◆ **WORK REQUIRED**
Only these lines of the data below are wanted: the one with "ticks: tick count", the one with "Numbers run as", and any lines between them, each repeated exactly.

◆ **MATERIAL FOR THIS EXERCISE**
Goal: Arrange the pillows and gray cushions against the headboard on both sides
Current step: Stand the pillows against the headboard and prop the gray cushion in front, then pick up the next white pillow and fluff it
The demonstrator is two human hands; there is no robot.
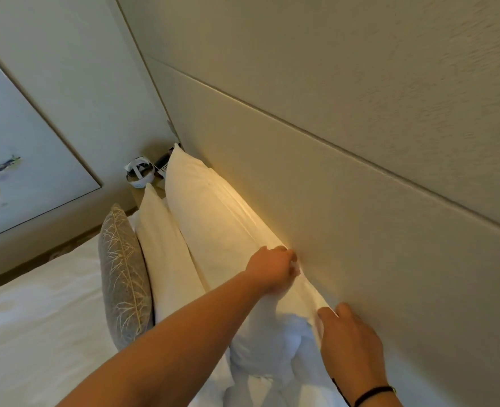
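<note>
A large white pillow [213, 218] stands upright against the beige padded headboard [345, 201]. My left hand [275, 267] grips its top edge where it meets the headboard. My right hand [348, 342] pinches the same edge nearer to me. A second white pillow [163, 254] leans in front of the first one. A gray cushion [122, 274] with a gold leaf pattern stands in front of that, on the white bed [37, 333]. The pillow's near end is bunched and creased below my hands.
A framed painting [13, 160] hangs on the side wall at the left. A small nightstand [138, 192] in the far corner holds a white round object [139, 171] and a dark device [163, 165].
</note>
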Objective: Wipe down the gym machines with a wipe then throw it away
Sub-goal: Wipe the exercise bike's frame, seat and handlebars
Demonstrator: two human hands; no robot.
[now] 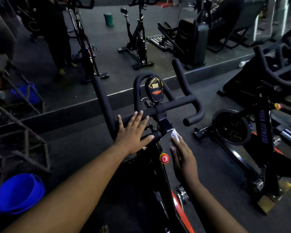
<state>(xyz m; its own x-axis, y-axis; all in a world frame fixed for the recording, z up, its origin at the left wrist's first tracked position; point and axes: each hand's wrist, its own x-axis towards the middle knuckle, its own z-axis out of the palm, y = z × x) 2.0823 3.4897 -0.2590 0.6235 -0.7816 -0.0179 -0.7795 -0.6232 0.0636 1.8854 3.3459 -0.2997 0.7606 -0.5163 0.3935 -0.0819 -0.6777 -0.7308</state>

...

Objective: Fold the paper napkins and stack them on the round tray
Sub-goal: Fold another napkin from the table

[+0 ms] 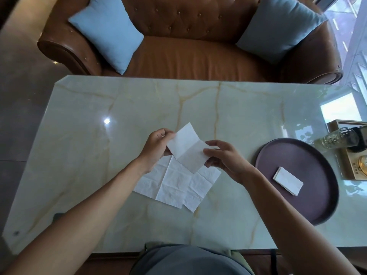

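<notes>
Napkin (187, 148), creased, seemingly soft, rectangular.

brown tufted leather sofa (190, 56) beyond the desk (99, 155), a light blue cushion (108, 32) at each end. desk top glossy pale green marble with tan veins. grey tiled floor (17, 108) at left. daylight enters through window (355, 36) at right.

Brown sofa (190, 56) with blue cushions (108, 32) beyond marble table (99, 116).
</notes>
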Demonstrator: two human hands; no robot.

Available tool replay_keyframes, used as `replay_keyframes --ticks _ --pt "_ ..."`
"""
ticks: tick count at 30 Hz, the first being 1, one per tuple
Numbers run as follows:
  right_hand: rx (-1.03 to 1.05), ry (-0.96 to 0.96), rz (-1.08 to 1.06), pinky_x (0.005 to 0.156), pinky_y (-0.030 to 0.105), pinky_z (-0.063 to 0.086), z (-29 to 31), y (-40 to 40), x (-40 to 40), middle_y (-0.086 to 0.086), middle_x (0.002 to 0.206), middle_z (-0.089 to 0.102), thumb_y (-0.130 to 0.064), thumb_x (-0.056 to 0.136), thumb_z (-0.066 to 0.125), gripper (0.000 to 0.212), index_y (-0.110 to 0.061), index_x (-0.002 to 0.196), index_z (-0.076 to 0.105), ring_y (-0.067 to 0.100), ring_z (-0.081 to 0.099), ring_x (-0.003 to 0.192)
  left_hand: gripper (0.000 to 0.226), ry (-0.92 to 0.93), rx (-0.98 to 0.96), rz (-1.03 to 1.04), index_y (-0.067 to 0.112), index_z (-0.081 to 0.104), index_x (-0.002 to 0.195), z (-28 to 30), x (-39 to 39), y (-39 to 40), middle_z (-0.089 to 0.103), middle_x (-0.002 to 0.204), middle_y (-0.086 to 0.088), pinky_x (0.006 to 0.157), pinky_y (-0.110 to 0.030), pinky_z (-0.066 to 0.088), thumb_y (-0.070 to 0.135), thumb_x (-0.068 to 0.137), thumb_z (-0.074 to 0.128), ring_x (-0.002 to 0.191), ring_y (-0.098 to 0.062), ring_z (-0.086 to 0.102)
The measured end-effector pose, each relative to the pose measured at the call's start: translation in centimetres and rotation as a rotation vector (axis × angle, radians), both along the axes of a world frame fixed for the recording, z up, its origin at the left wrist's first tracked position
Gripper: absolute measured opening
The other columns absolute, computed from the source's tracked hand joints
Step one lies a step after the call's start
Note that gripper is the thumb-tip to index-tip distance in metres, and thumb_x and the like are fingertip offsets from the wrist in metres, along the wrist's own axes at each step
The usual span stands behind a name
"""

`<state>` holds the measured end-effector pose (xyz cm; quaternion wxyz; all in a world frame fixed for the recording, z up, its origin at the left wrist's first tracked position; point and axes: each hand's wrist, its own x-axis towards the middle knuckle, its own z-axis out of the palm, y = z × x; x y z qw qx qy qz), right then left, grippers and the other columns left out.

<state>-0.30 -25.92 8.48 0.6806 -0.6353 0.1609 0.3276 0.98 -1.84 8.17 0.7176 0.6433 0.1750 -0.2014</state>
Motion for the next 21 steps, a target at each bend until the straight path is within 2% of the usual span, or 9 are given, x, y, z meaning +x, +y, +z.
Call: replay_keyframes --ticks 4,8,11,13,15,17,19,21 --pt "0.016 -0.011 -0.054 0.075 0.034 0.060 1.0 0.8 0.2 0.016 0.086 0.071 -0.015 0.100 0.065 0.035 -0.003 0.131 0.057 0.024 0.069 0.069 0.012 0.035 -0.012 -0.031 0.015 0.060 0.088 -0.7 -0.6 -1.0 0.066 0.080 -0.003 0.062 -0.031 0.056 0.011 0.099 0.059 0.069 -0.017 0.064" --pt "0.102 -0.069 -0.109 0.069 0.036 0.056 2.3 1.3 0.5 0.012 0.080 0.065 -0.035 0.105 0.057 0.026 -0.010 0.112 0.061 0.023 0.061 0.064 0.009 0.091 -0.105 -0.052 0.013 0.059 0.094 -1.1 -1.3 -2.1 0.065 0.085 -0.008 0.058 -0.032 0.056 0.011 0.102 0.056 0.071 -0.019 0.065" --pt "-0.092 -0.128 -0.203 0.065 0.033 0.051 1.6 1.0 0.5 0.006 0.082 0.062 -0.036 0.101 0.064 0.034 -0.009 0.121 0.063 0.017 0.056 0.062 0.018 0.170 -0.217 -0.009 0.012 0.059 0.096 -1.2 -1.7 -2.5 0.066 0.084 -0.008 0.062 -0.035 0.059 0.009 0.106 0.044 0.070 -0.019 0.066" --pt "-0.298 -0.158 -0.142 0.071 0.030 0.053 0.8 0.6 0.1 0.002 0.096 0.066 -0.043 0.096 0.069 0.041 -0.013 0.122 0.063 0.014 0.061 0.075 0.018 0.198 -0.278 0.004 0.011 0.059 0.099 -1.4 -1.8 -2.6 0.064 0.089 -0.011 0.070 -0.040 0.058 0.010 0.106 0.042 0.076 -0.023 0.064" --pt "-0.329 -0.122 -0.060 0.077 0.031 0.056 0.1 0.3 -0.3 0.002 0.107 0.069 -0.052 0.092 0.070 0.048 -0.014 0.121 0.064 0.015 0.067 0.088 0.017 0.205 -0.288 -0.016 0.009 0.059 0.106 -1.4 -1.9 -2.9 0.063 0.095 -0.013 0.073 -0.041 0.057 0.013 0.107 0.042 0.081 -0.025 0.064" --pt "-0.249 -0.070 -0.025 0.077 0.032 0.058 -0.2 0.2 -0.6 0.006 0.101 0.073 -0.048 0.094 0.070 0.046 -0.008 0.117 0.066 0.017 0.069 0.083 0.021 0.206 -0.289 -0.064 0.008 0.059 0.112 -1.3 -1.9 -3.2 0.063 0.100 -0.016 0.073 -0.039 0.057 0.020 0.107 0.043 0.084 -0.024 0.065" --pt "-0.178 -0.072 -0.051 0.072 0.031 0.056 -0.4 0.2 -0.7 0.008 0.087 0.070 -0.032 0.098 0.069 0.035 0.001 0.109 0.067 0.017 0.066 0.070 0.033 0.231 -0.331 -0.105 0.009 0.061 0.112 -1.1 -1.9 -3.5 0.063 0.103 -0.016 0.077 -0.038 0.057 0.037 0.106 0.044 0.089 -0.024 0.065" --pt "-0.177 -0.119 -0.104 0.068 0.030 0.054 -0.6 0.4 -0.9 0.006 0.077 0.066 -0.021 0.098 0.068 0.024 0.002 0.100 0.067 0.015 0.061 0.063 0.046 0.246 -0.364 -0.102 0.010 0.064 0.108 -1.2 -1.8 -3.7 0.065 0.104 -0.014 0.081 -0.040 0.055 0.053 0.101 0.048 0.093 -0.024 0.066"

◆ **ANSWER TO THIS EXERCISE**
ticks: tick count at 30 Hz, the first being 1, one per tuple
Numbers run as follows:

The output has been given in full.